Task directions => Pictures are not part of the copy; reproduce the remaining data exactly.

[Data extracted from a collection]
⁂

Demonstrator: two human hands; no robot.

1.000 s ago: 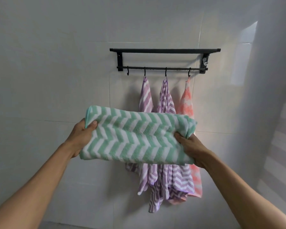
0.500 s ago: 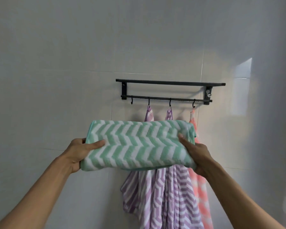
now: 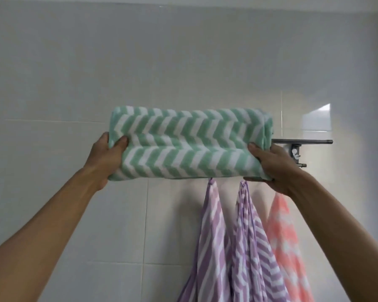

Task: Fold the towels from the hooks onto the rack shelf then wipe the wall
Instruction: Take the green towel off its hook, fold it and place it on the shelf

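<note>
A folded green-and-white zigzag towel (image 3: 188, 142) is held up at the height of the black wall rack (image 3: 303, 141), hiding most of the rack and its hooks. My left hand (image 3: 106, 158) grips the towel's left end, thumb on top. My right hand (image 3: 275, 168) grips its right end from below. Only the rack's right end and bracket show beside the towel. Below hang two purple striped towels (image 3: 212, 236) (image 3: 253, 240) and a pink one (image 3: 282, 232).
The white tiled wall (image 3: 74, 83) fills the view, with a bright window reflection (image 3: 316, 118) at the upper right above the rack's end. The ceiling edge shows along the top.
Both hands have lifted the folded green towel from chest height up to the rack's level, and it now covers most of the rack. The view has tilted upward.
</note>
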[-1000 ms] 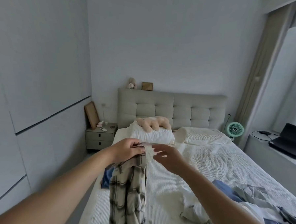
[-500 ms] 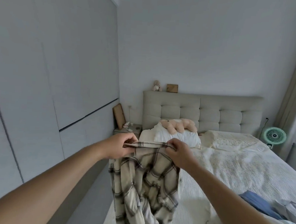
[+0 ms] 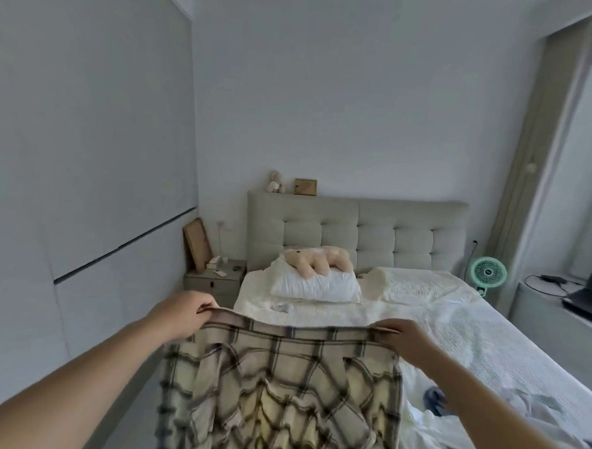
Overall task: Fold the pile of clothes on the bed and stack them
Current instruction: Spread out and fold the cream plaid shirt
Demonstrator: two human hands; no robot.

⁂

Written answer =>
Demonstrator: two human hands; no robot.

1.000 s ago: 
0.500 s ago: 
now: 

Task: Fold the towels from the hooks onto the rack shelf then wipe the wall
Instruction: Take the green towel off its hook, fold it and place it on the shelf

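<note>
A folded green-and-white zigzag towel (image 3: 188, 142) is held up at the height of the black wall rack (image 3: 303, 141), hiding most of the rack and its hooks. My left hand (image 3: 106, 158) grips the towel's left end, thumb on top. My right hand (image 3: 275, 168) grips its right end from below. Only the rack's right end and bracket show beside the towel. Below hang two purple striped towels (image 3: 212, 236) (image 3: 253, 240) and a pink one (image 3: 282, 232).
The white tiled wall (image 3: 74, 83) fills the view, with a bright window reflection (image 3: 316, 118) at the upper right above the rack's end. The ceiling edge shows along the top.
Both hands have lifted the folded green towel from chest height up to the rack's level, and it now covers most of the rack. The view has tilted upward.
</note>
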[-1000 ms] 
[-500 ms] 
[+0 ms] 
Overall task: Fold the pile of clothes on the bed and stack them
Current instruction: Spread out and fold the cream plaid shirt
Demonstrator: two human hands; no robot.

Nothing remains to be done, and the exercise is complete.